Shownu diam, dia diam seakan tak mendengar ocehan Minhyuk dan mencoba mengalihkan pembicaraan. "Aku dengar di dekat dorm kita ada-..."

"Huuuuksss...hukssssss..." ucapan shownu terpotong oleh tangis Minhyuk.

"Apa ...apa aku begitu buruk...hiksss... apakah aku begitu buruk sehingga tidak pantas bersanding denganya...apa...apa kurang nya aku Son Hyunwoo...hiksss...apa kurangku... uuuhuuuhuuu..." Minhyuk membenamkan muka di kedua sikunya.

Shownu bingung, ia tak tahu harus berkata apa. "Tidak... kau tak ada kekurangan Hyukiii... kau begitu sempurna...Kau sangat sempurna..."

"Tapi kenapa...? Kenapa dia selalu menolakku... kanapa...!" Tampak Minhyuk tak sangup lagi mengendalikan amarahnya.

"Ini sakit...huuuuks...sakit sekali hyung...,, Huuuuuhuuuhuuuuu..." isak Minhyuk dalam pelukan Shownu. Ini bukan pertama kalinya. Bahkan ini keseribu sekian kalinya minhyuk menangisi Kihyun.

Shownu benar benar sudah bosan mendengar nya. Anni bukan bosan tapi lelah tepatnya.

.

.

.

.

.

Normal POV-Dorm Got7

Malam yang kisruh tidak hanya dirasakan dalam dorm Monsta, namun itu Nampak nya juga menular pada dorm sepermainanya.

"Maaf hyung, aku berjanji ini tak akan terulang lagi…" Bungkuk sang leader pada manager.

"Hah…aku harap ini yang terahir. Kau selalu saja begitu. Jangan menjanjikan sesuatu jika kau tak bisa menyanggupi Jaebum-ah." Berlalu pergi dan mengebrak pintu.
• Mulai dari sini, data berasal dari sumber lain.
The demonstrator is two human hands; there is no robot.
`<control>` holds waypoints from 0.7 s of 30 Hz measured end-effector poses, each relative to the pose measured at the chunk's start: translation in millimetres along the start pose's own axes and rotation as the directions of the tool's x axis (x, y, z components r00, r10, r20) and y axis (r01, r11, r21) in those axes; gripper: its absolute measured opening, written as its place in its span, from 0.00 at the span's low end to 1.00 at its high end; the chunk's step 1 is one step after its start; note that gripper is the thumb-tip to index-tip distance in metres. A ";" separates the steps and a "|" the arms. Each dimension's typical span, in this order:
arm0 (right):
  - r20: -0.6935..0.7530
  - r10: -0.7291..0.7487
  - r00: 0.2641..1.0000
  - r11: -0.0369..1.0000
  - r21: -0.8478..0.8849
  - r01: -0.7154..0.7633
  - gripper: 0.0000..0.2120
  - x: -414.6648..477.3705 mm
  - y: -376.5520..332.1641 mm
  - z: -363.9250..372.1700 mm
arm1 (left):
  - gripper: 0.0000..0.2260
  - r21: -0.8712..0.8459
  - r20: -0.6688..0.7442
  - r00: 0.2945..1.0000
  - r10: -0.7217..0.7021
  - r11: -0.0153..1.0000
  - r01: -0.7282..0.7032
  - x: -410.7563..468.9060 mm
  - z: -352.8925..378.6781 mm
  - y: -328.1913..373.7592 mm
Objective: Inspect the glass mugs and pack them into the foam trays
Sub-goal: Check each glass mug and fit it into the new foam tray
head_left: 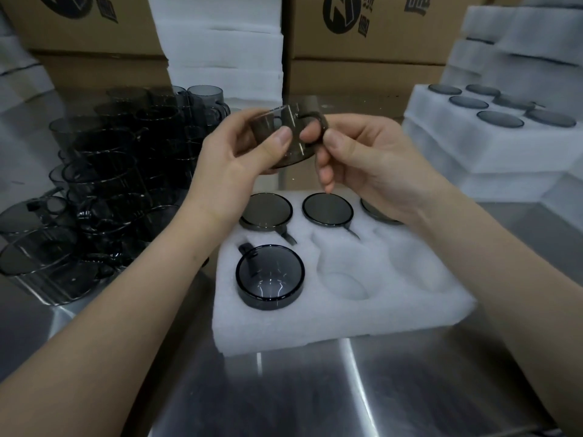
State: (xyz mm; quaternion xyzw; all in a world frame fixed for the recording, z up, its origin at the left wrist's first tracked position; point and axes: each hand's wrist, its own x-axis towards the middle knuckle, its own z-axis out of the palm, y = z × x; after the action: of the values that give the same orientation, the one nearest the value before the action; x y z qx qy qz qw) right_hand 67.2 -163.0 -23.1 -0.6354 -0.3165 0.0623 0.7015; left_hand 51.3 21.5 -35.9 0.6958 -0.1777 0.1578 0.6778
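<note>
Held mug [288, 121] is in the air, over the far row of the foam tray [347, 316], between both hands. Looks like the inspection step, not yet packed.

Left hand [233, 152]: fingers curled round the mug body from 9 o'clock, thumb pressed on the near wall. Right hand [362, 159]: thumb and forefinger pinch the handle [317, 121] from 3 o'clock, the other fingers hang loose.

Orientation: long axis runs roughly 12 to 6 in view, tipped slightly. Handle points to 3 o'clock. Can't tell which end is the mouth; smoky glass and fingers hide it.

Risks, my read:
- Smooth glass with a light pinch on the handle. If the left hand lets go while turning, the mug swings on the handle and drops.
- A drop lands on the three base-up mugs [328, 209] directly below at 6 o'clock. Glass on glass, so chips.
- Handle must line up with the pocket's slot. If it doesn't, the mug sits proud and gets stressed when trays are stacked.

Further out at 6 o'clock: one mouth-up mug [269, 279] in the near-left pocket. The near-middle pocket [345, 285] and near-right pocket [416, 266] are free.

At 9 o'clock: loose mug pile [104, 184], near the left forearm. An elbow sweep could topple it.

At 3 o'clock: filled tray [441, 146] on a foam stack.
</note>
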 end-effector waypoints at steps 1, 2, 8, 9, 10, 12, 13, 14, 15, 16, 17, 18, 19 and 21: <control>-0.015 -0.030 0.999 0.999 -0.043 0.029 0.10 -0.5 -0.5 0.5 | 0.17 -0.018 0.016 1.000 -0.018 1.000 0.018 0.2 -0.5 0.1; -0.030 -0.054 0.998 0.995 -0.090 0.051 0.10 -0.8 -0.8 1.5 | 0.19 -0.022 0.026 0.999 -0.029 0.999 0.030 0.3 -0.5 0.5; -0.096 -0.061 0.994 0.971 -0.238 0.036 0.12 0.0 -5.0 0.6 | 0.24 0.105 0.054 0.998 0.011 0.994 -0.016 -5.4 2.9 3.4; -0.095 -0.055 0.994 0.966 -0.256 0.029 0.14 0.5 -5.2 0.4 | 0.25 0.136 0.065 0.998 0.016 0.990 -0.024 -6.0 3.0 3.1; -0.097 -0.049 0.994 0.963 -0.270 0.021 0.16 0.9 -5.1 0.6 | 0.27 0.161 0.076 0.997 0.015 0.987 -0.027 -6.4 3.2 2.9; -0.123 -0.054 0.991 0.945 -0.327 0.011 0.20 1.4 -3.8 1.0 | 0.31 0.252 0.109 0.994 0.024 0.966 -0.051 -6.5 3.8 2.9; -0.142 -0.068 0.988 0.927 -0.376 0.010 0.23 1.3 -2.9 1.6 | 0.32 0.326 0.133 0.990 0.041 0.942 -0.083 -6.5 4.4 3.5; -0.157 -0.081 0.984 0.909 -0.416 0.009 0.24 1.1 -2.1 2.4 | 0.33 0.385 0.155 0.986 0.058 0.916 -0.115 -6.6 5.0 3.9; -0.171 -0.087 0.981 0.900 -0.435 0.004 0.25 0.7 -0.8 2.6 | 0.32 0.408 0.166 0.984 0.070 0.903 -0.133 -6.6 5.8 3.9; -0.193 -0.080 0.978 0.908 -0.418 -0.008 0.25 0.7 -0.4 3.4 | 0.32 0.401 0.164 0.984 0.074 0.906 -0.135 -7.1 6.0 3.9; -0.223 -0.062 0.973 0.929 -0.368 -0.026 0.25 0.9 -0.7 3.7 | 0.32 0.382 0.157 0.985 0.078 0.915 -0.133 -6.9 5.8 3.7; -0.259 -0.038 0.965 0.956 -0.289 -0.040 0.23 1.4 -1.8 3.3 | 0.32 0.362 0.149 0.985 0.081 0.923 -0.130 -6.8 5.7 3.2; -0.283 -0.026 0.959 0.976 -0.213 -0.036 0.20 2.2 -2.6 1.7 | 0.32 0.341 0.145 0.986 0.084 0.931 -0.129 -6.0 5.0 3.0; -0.302 -0.064 0.951 0.988 -0.152 0.018 0.10 2.9 -4.8 -0.6 | 0.34 0.292 0.153 0.984 0.094 0.947 -0.136 -5.5 3.7 2.6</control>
State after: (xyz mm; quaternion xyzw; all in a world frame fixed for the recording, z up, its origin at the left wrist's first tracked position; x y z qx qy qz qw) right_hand 68.3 -163.0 -17.6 -0.6808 -0.2211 -0.0750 0.6942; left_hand 45.1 17.9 -36.2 0.7885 -0.2383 0.1742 0.5395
Itulah salam penutup dari manajer terhormat mereka .

"Kim-…!" -JB teriak

"Aku lelah hyung….ingin istirahat….." ucap maknae memotong JB dan hendak melangkah meninggalkan ruang tamu.
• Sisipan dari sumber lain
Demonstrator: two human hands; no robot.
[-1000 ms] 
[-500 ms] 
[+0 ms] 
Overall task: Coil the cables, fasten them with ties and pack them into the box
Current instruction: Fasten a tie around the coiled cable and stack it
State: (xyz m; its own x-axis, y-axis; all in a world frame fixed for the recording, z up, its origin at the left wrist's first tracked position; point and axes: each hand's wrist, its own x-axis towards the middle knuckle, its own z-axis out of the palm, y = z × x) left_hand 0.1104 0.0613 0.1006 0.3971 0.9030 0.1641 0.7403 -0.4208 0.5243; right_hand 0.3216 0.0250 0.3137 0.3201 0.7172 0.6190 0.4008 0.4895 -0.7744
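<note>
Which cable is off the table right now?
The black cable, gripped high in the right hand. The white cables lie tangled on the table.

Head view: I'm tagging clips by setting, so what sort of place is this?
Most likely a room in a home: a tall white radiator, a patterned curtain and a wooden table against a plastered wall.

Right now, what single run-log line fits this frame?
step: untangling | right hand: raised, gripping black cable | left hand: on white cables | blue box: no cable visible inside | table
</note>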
"Kau setidaknya minta maaf….." - Jakson berujar

"Untuk apa…" Yugyeom membalas

"KIM YUGYEOM…!" -Jinyoung

"Tenanglah…." Mark berujar dengan mengusap bahu Jinyoung.

"Jadi kau tak merasa bersalah dengan semua ini….. kau bahkan tidak malu….?" Pertanyaan Bambam yang lebih mengacu pada sebuah sindiran.

"Ha…..ha….ha….ha…..ha….ha….ha…. huuuuuuuh….apa aku sedang di hakimi sekarang….?" Yugyeom bertanya dengan senyum miring diwajahnya.

"Giyomiiii, jika kau memang tak mau minta maaf dan juga mengakui salah mu, kami tak apa. Tapi….cobalah kau mengerti, kami begitu khawatir. Kami bahkan terjaga sampai tengah malam. Kami benar-benar takut sesuatu yang buruk terjadi pada maknae kami…" Yongjae berusaha bicara lembut.

"Maknae, kau tahukan bahwa terlalu sering minum alcohol itu tak baik untuk kesehatan. Dan juga, jika setiap hari begini kau pergi ke clubbing, lalu ada paprazi yang mengambil gambarmu….bagai mana? Untung saja tadi yang kau tabrak itu bahu jalan. Bagai mana jika itu orang, kau bisa di tuntut penjara….." JB ceramah pamjang lebar

"Iya Giyomiii, kalau kau dalam keadaan mabuk, kenapa tidak telpon kami untuk menjemput. Sangat berbahaya jika mabuk sambil mengemudi begini kan…."Mark menyahuti.

"Jika aku menelpon, adakah diantara kalian yang akan menjemput….? Setahuku kalian sering tak ada di dorm. Dan lagi… sejak kapan kalian jadi peduli padaku. Bukan kah selama ini kalian tak pernah memperhatikanku. Kalian hanya peduli pada urusan kalian masing masing….. Annia…..?" Tanya yugyeom dengan setengah mabuk.

"Giyomiii….."Jinyoung

"sudahlah hyung….aku tahu, kalian ini orang sibuk. Hyung deul sangat sibuh, jadi tidak ada waktu untuk mengurusku. Oh….maaf aku tak seharusnya bilang begitu. Aku cukup tahu diri hyung…tenang saja….aku tak menuntut apa pun….." Yugyeom berlalu kedalam kamar tanpa mempedulikan panggilan hyung deul nya.

"Giyoumiii…." JB mengejar sebelum sebuah tangan menghalaunya.

"Biar aku yang bicara padanya….." Bambam menyusul roommate nya.